オレが打ちのめされてる事を知ってか知らずか。
「皆、今の冗談だから、時間がもったいないから、早く行こう」
亜耶が声をかける。
なんだ。冗談か・・・。
でも、笑えない冗談だ。
オレにとっては・・・。
「なぁ、さっきの人。結構、年上なんじゃないか?」
義幸が、オレに気を使ってなのかそう言い出した。
「私とお兄ちゃん十離れてるからね」
それを聞いていた亜耶が、困ったような顔をしてそう答えた。
「十って・・・。立派な大人じゃん」
「でも、カッコよかった」
女子から声が上がるなか。
「おじさんじゃんか」
って、男子が口にする。
オレは、不安になって。
「なぁ、亜耶。本当にアイツ、お前の婚約者なのか?」
隣を歩いていた亜耶に問いかけた。
「そんなんじゃないよ。ああやってからかってくるの」
亜耶が、戸惑い苦笑する。
「そうなんだ」
オレは、その言葉には納得いかなかった。
オレの憶測だとしても、あの人が亜耶の好い人には違いない。余り、顔色を変えない亜耶が戸惑ってるのなんて、初めて見たから。

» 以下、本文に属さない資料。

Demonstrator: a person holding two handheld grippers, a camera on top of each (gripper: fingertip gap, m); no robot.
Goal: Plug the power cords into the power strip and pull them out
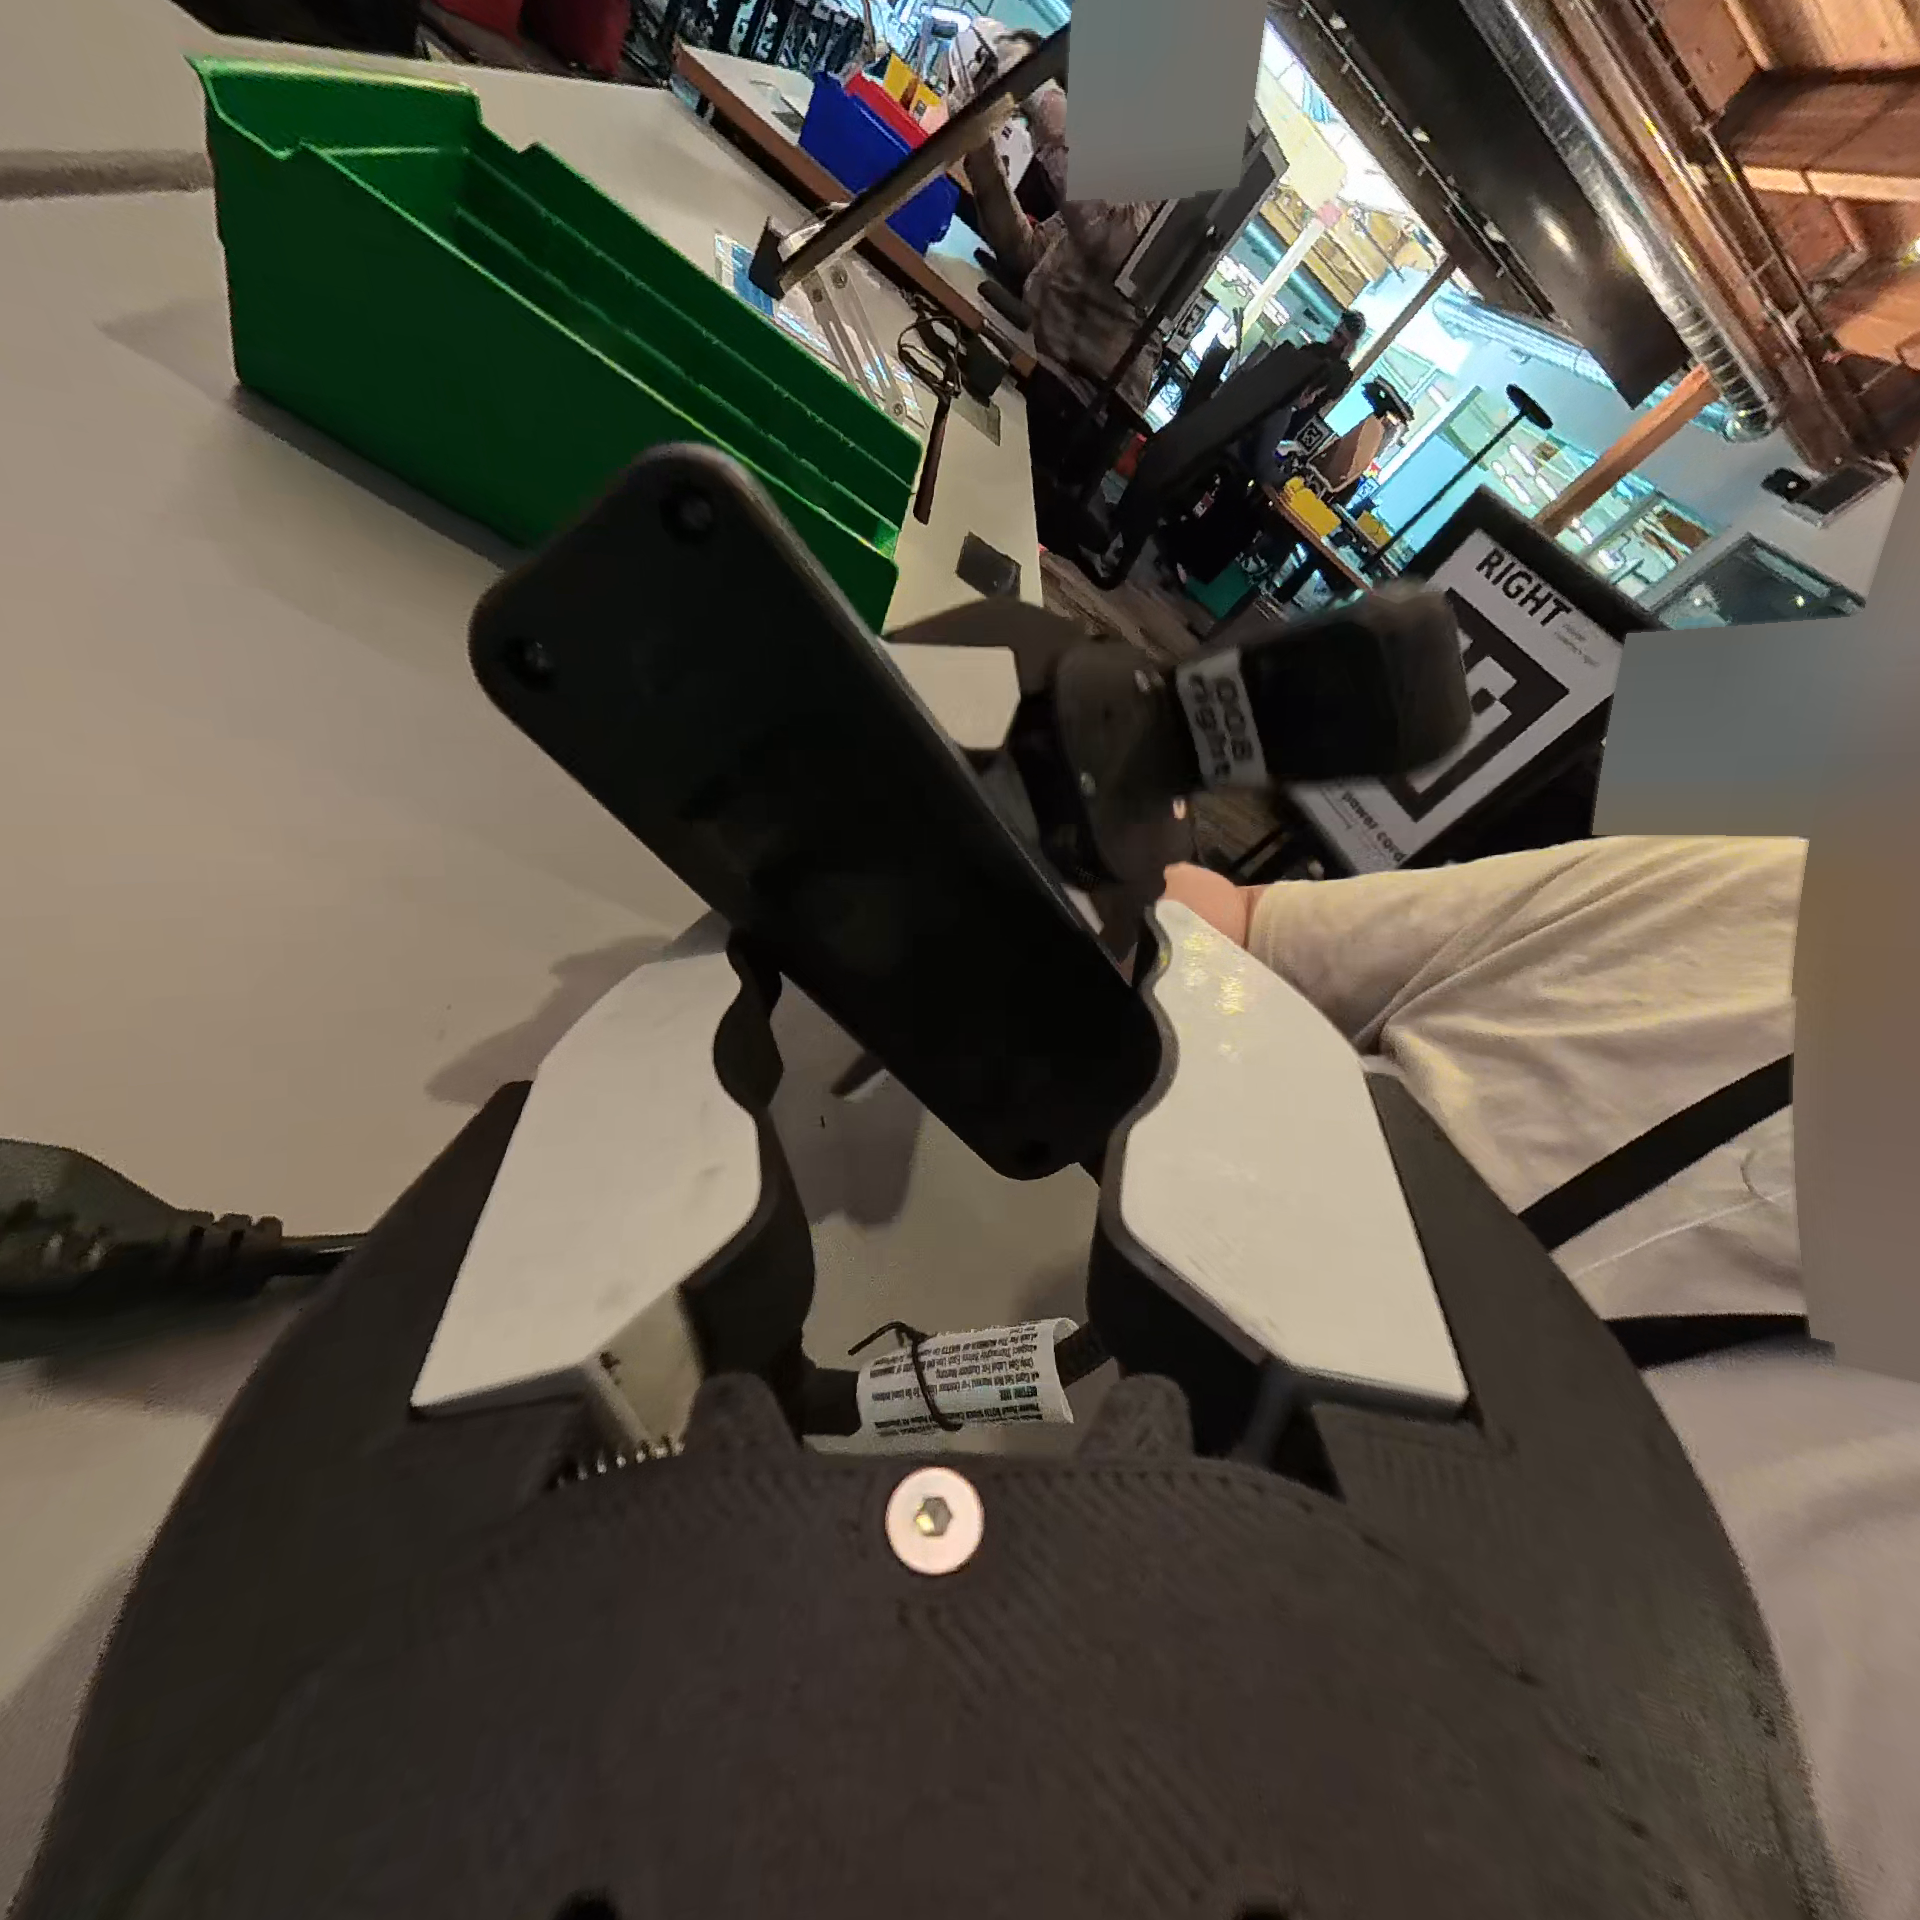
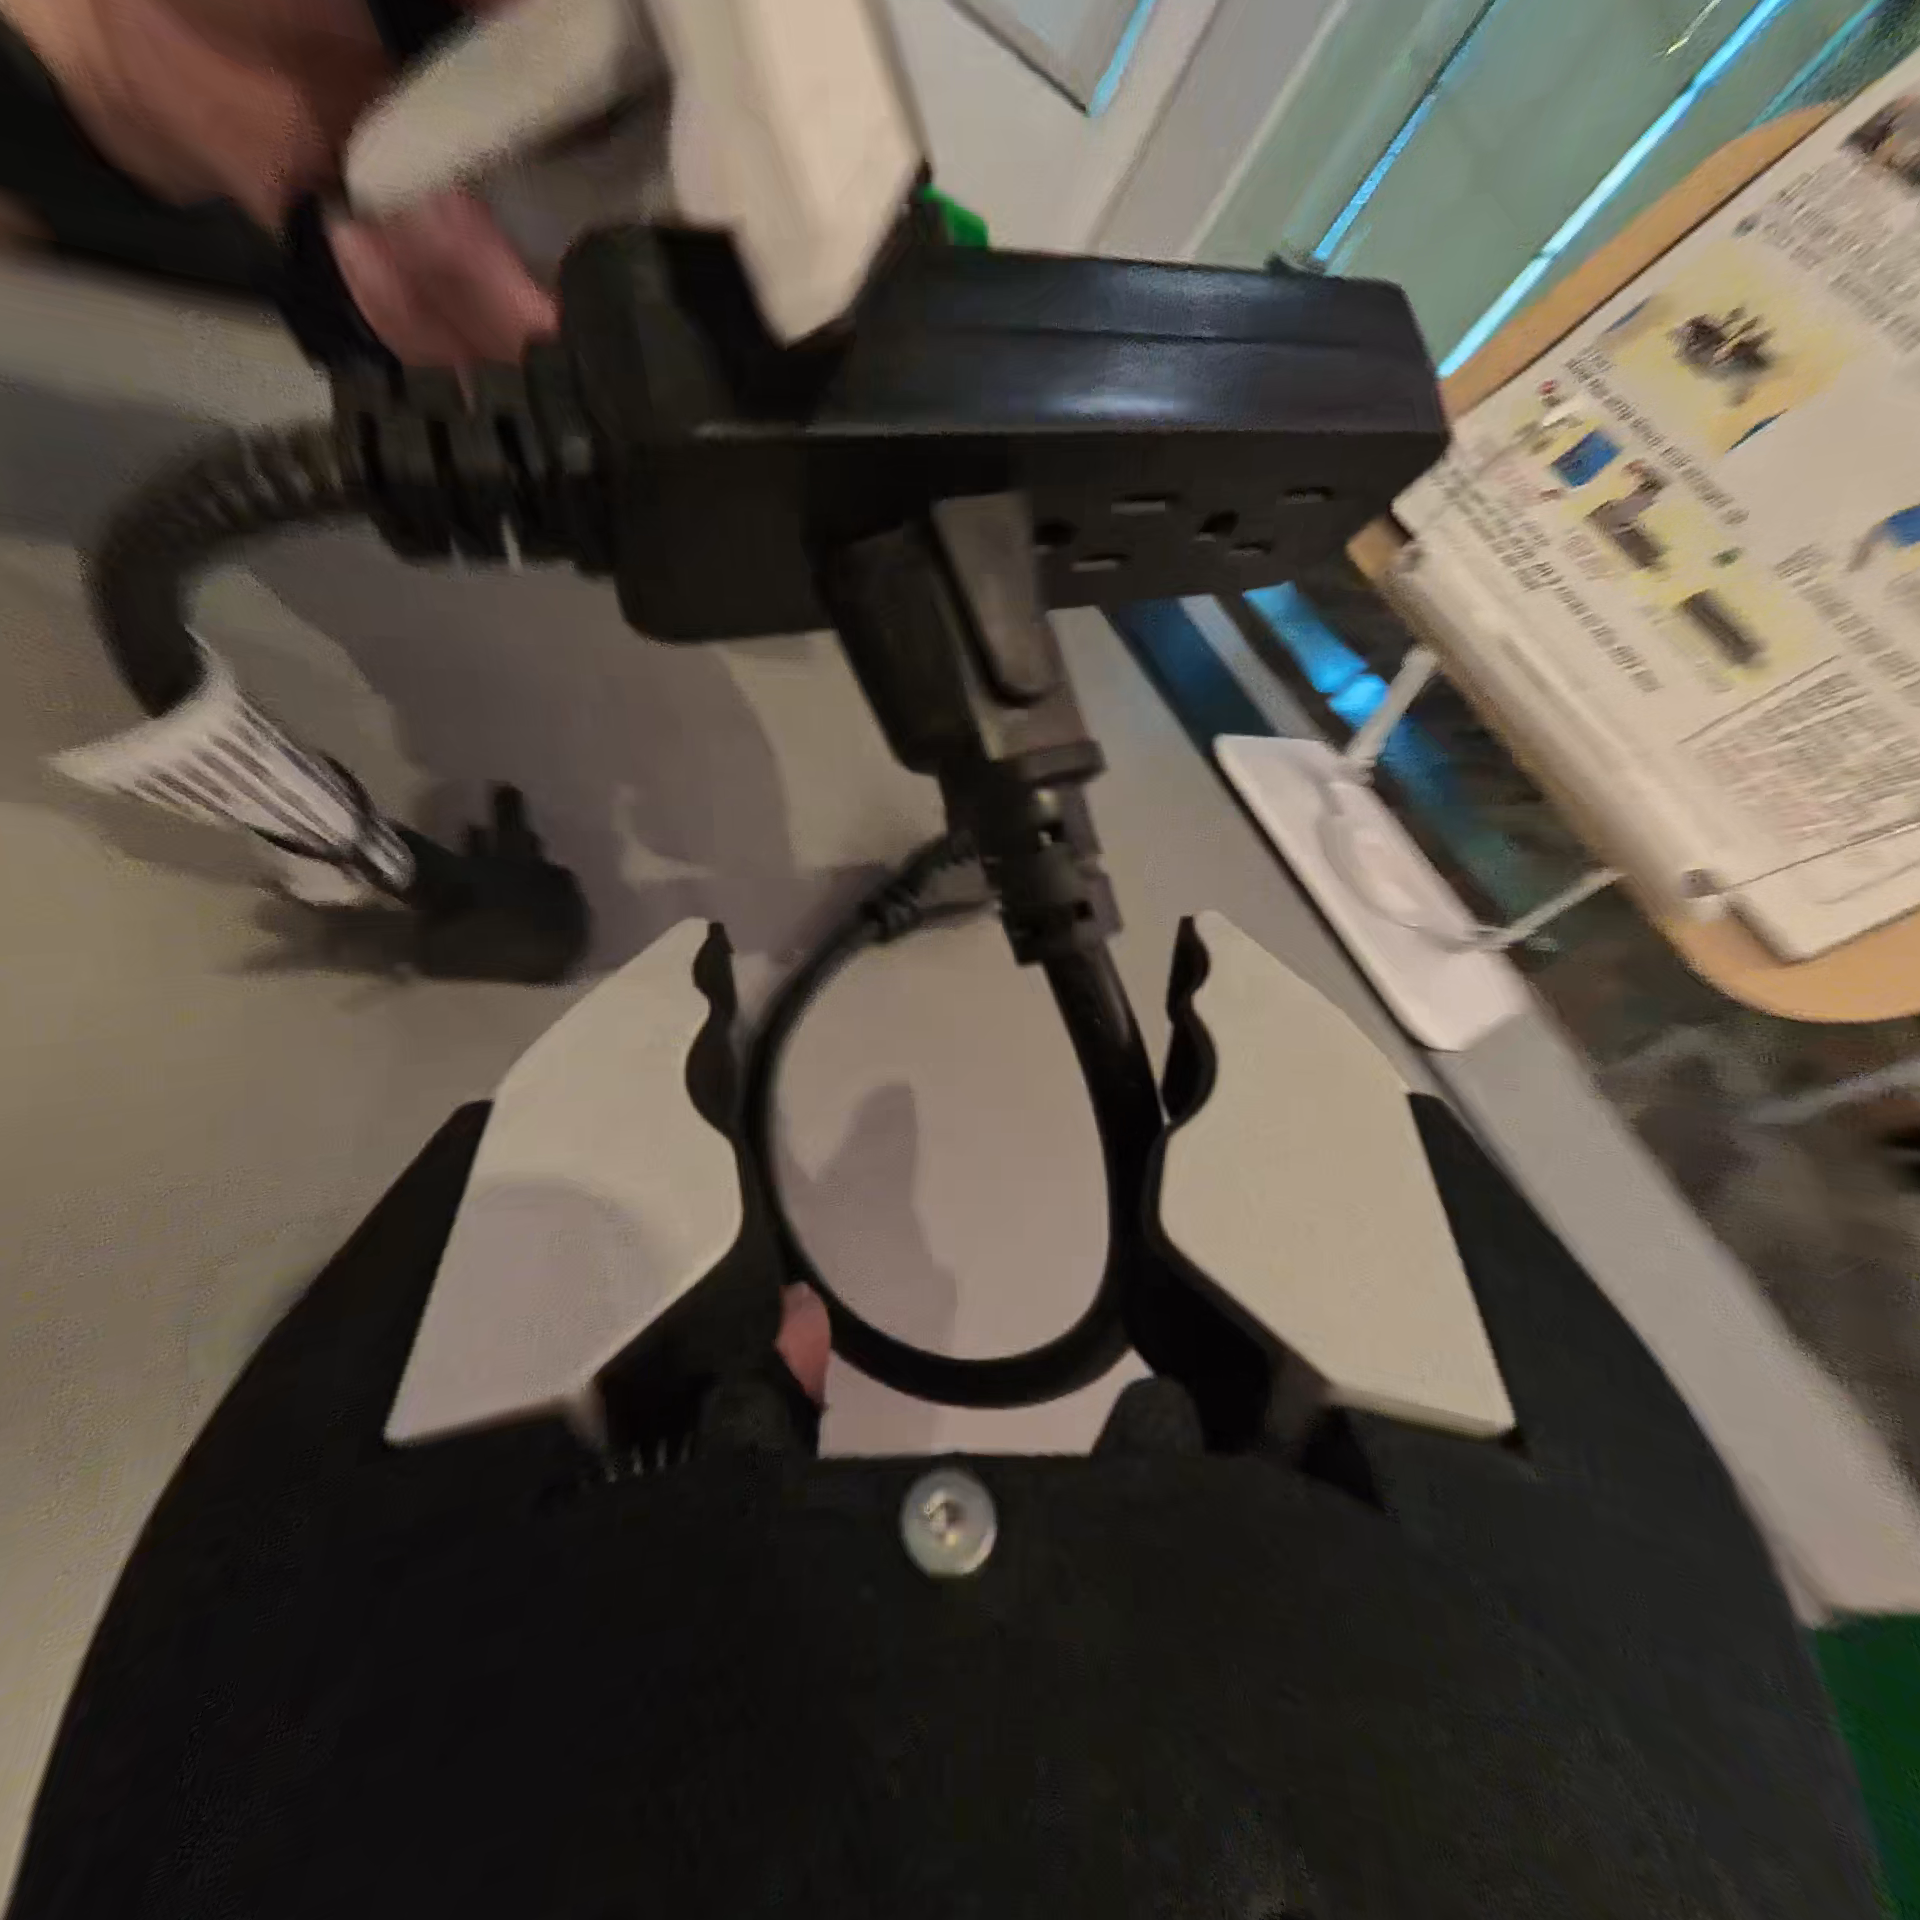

「ほら、さっさと行って、勉強しよう。悠磨くんに教えて欲しい所があるんだ」
亜耶が、照れ隠しなのかオレの袖を引っ張る。
そう言う仕草が、オレのツボなんだが…、わかってるのかな。
「あぁ、わかったから、袖引っ張るな」
そう言いながら、オレは嬉しくて少し頬を緩めた。
オレは、席に着くと。
「・・・で、何処がわからないんだ?」
オレの隣に亜耶が座る。
「ここなんだけど・・・」
亜耶が、そう言って数学の教科書を広げて、指を指す。
「これは・・・」
オレは、わかりやすいように説明をする。
「あ、そっか・・・。ありがとう、悠磨くん」
その後、亜耶は問題集に取りかかっていた。
オレは、さっきの事を頭の隅に押し込め、英文を訳していた。
だが、どうしても訳しにくい箇所が出てきた。
「亜耶。これ、わかる?」
オレは、亜耶の方を向いて、覗き込むように聞く。
「どれ?」
亜耶が、思いっきり振り返るから、顔が近い。
亜耶の顔が、少し赤いが・・・。オレの事意識してくれてるのか?
それとも見間違いか?
心臓がバクバク言っているが、悟られないよう至って冷静な声で。
「亜耶?」
と呼んだ。。
「あ・・・。うん、これはねぇ・・・」
亜耶が慌てて、丁寧に教えてくれる。
「ちょっと、そこの二人、引っ付きすぎ」
斎藤が、オレ達に声をかけてきた。
「そ・・・そんな事、無いよ」
亜耶が、動揺し慌てふためいてる。
「って、亜耶ちゃん。そんなに拒否ら無くても、悠磨が落ち込むぞ」
義幸が、からかってくる。
アイツ、オレの気持ちを知ってるから一言余計に言う。
そんなこと言ったら、亜耶にバレるだろ。
ったく・・・。
そのままオレ達は、閉館するまで勉強することになった。
閉館後。
「明日のテスト。悔いの無いようにしような」
誰とも言わず声がかかる。
「男子は女子を送ってくんだぞ」
当然のようにオレは言う。
「亜耶、送っていく」
必然と、亜耶と二人になる。
「ありがとう」
亜耶の照れ隠しの笑顔。
この笑顔、好きだな。
「なぁ、昼間の人って、本当に亜耶とは、関係ないんだよな?」
オレは、再度確認するかのように頭の片隅に押し込めて気になってた事を聞く。
「うん、関係ないよ。ただのお兄ちゃんの友達だもん」
笑顔を絶やさずに言う。
それを聞いてオレは決意した。
「亜耶。オレ・・・。オレさぁ。亜耶の事・・・。好きなんだ。だから、オレと・・・」
やっと伝えられると思い言い出したら。
「亜耶ーー。迎えに来たぜ!!」
って、声が・・・。
折角のチャンスだと思って勇気を振り絞って告白してたのに・・・。
なんで、邪魔すんだよ!そう心の中で罵りながら。
「迎えが来たなら、オレはこれで・・・」
オレは、二人に背を向けて、逃げるように走り出した。
やっと、決意しての告白だったのに・・・。
とんだ、邪魔が入った。
絶対、あの人、亜耶の事想ってる。
亜耶に告白するには、あいつが入り込めない場所でしなければ・・・。
オレは、もう一度告白するチャンスを探し出すことにした。